● Task instructions:
Each record must be printed exactly as given.
═════ Data
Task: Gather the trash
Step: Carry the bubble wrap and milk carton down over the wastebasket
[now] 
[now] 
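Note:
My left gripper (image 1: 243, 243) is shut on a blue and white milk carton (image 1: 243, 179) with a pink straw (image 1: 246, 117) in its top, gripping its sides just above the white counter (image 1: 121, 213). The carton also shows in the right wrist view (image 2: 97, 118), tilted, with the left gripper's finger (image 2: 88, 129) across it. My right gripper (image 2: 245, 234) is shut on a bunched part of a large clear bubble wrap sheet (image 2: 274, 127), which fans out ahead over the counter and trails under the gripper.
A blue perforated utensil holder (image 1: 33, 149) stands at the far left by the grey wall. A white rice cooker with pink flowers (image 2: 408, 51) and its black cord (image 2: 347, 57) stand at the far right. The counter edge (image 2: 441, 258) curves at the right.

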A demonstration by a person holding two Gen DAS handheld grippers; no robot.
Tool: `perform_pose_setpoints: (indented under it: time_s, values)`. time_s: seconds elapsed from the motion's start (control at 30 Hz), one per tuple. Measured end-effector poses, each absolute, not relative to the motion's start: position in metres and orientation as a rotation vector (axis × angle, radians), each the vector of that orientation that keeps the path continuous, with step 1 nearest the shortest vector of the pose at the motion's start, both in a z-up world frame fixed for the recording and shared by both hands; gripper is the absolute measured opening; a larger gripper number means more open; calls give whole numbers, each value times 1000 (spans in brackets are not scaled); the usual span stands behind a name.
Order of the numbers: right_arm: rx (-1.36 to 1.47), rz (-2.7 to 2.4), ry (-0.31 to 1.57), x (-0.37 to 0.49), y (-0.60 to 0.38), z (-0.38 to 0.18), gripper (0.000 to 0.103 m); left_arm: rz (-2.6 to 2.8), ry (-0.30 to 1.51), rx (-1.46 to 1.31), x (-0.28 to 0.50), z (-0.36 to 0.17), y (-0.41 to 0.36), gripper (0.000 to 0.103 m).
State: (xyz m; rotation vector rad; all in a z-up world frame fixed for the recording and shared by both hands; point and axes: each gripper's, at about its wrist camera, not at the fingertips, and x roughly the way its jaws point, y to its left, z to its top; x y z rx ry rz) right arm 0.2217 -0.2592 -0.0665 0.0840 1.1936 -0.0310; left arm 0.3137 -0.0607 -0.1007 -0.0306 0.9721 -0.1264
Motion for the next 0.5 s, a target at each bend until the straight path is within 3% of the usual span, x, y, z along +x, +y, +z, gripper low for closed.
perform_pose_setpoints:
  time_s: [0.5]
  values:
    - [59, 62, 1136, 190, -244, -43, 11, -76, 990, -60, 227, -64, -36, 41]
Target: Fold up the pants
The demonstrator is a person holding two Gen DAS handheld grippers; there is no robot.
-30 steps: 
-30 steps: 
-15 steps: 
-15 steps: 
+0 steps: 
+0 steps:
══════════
● Output:
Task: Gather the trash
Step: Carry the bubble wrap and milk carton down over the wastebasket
[now] 
[now] 
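Note:
My left gripper (image 1: 243, 243) is shut on a blue and white milk carton (image 1: 243, 179) with a pink straw (image 1: 246, 117) in its top, gripping its sides just above the white counter (image 1: 121, 213). The carton also shows in the right wrist view (image 2: 97, 118), tilted, with the left gripper's finger (image 2: 88, 129) across it. My right gripper (image 2: 245, 234) is shut on a bunched part of a large clear bubble wrap sheet (image 2: 274, 127), which fans out ahead over the counter and trails under the gripper.
A blue perforated utensil holder (image 1: 33, 149) stands at the far left by the grey wall. A white rice cooker with pink flowers (image 2: 408, 51) and its black cord (image 2: 347, 57) stand at the far right. The counter edge (image 2: 441, 258) curves at the right.
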
A demonstration by a person holding two Gen DAS handheld grippers; no robot.
Tool: `perform_pose_setpoints: (indented under it: time_s, values)`. time_s: seconds elapsed from the motion's start (control at 30 Hz), one per tuple. Measured end-effector poses, each absolute, not relative to the motion's start: position in metres and orientation as a rotation vector (axis × angle, radians), each the vector of that orientation that keeps the path continuous, with step 1 nearest the shortest vector of the pose at the motion's start, both in a z-up world frame fixed for the recording and shared by both hands; gripper is the absolute measured opening; a larger gripper number means more open; calls give whole numbers, each value times 1000 (spans in brackets are not scaled); the usual span stands behind a name.
Order of the numbers: right_arm: rx (-1.36 to 1.47), rz (-2.7 to 2.4), ry (-0.31 to 1.57), x (-0.37 to 0.49), y (-0.60 to 0.38), z (-0.38 to 0.18), gripper (0.000 to 0.103 m); left_arm: rz (-2.6 to 2.8), ry (-0.30 to 1.51), rx (-1.46 to 1.31), x (-0.28 to 0.50), z (-0.36 to 0.17), y (-0.41 to 0.36), gripper (0.000 to 0.103 m).
State: (xyz m; rotation vector rad; all in a z-up world frame fixed for the recording and shared by both hands; point and axes: each gripper's, at about its wrist camera, not at the fingertips, and x roughly the way its jaws point, y to its left, z to its top; x y z rx ry rz) right arm 0.2217 -0.2592 -0.0665 0.0840 1.1936 -0.0310; left arm 0.3137 -0.0607 -0.1007 -0.0306 0.9721 -0.1264
Motion for the next 0.5 s, a target at each bend until the straight path is within 3% of the usual span, x, y, z along +x, +y, +z, gripper low for closed.
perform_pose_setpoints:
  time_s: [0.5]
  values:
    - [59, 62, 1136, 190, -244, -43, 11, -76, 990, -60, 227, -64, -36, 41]
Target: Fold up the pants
The demonstrator is a person holding two Gen DAS handheld grippers; there is no robot.
-30 steps: 
-30 steps: 
-15 steps: 
-15 steps: 
+0 steps: 
+0 steps:

There is nothing more to the output.